• **Requirement**
Write out, unchanged, the lines from the one holding "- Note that" to the close of the listing. Both the first and last lines belong in it.

• **Given data**
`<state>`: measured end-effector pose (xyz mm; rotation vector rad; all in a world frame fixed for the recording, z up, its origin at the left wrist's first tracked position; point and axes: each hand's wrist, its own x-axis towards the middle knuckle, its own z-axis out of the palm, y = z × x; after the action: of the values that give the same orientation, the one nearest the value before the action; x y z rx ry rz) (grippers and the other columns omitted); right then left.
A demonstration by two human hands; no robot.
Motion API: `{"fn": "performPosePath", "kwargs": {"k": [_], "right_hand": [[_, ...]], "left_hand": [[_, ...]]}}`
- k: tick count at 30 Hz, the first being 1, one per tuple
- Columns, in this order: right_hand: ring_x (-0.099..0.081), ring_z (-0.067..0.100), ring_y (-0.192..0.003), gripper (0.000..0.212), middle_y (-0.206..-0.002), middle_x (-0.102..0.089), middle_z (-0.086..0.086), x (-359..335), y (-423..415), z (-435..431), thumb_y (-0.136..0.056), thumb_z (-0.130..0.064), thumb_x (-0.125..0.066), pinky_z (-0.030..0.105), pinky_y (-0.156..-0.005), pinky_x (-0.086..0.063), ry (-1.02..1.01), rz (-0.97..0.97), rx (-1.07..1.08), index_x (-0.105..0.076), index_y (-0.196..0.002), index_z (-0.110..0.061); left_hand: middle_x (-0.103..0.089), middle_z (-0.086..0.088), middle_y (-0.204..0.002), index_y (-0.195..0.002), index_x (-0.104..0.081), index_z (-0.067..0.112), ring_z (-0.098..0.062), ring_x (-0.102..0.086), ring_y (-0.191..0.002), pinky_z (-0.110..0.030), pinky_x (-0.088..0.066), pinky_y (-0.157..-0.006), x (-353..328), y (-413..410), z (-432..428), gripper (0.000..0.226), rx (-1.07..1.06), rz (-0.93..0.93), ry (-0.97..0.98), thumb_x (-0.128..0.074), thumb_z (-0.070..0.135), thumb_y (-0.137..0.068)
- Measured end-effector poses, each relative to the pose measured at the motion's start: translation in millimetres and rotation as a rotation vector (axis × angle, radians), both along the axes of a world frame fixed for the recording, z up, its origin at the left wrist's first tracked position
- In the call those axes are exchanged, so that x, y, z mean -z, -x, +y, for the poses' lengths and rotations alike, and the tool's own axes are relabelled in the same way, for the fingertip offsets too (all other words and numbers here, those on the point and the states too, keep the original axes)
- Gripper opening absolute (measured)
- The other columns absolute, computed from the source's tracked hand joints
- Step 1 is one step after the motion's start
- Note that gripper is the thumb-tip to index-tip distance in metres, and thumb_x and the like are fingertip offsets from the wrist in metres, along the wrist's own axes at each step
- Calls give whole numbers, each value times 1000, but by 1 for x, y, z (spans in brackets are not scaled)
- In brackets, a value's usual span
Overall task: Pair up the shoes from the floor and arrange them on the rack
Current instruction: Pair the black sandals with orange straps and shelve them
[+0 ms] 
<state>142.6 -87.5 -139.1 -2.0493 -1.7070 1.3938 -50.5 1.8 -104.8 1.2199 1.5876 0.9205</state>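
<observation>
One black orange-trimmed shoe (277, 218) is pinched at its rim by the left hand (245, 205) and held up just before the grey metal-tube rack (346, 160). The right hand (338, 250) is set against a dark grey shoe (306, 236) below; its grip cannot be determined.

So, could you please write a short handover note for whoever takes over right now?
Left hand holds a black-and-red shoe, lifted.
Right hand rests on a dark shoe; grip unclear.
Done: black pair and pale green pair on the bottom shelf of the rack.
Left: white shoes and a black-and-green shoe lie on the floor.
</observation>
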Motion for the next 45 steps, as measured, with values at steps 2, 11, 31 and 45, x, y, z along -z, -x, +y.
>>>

• **Answer space**
- Note that gripper is the thumb-tip to index-tip distance in metres, and thumb_x and the like are fingertip offsets from the wrist in metres, along the wrist's own axes at each step
- Calls give whole numbers, each value times 1000, but by 1 for x, y, z (spans in brackets are not scaled)
- In brackets, a value's usual span
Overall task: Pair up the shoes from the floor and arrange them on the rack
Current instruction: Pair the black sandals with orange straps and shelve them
[+0 ms] 
<state>142.6 -87.5 -139.1 -2.0493 -1.7070 1.3938 -50.5 1.8 -104.8 1.2199 1.5876 0.9205</state>
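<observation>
One black orange-trimmed shoe (277, 218) is pinched at its rim by the left hand (245, 205) and held up just before the grey metal-tube rack (346, 160). The right hand (338, 250) is set against a dark grey shoe (306, 236) below; its grip cannot be determined.

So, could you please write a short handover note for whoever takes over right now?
Left hand holds a black-and-red shoe, lifted.
Right hand rests on a dark shoe; grip unclear.
Done: black pair and pale green pair on the bottom shelf of the rack.
Left: white shoes and a black-and-green shoe lie on the floor.
</observation>
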Motion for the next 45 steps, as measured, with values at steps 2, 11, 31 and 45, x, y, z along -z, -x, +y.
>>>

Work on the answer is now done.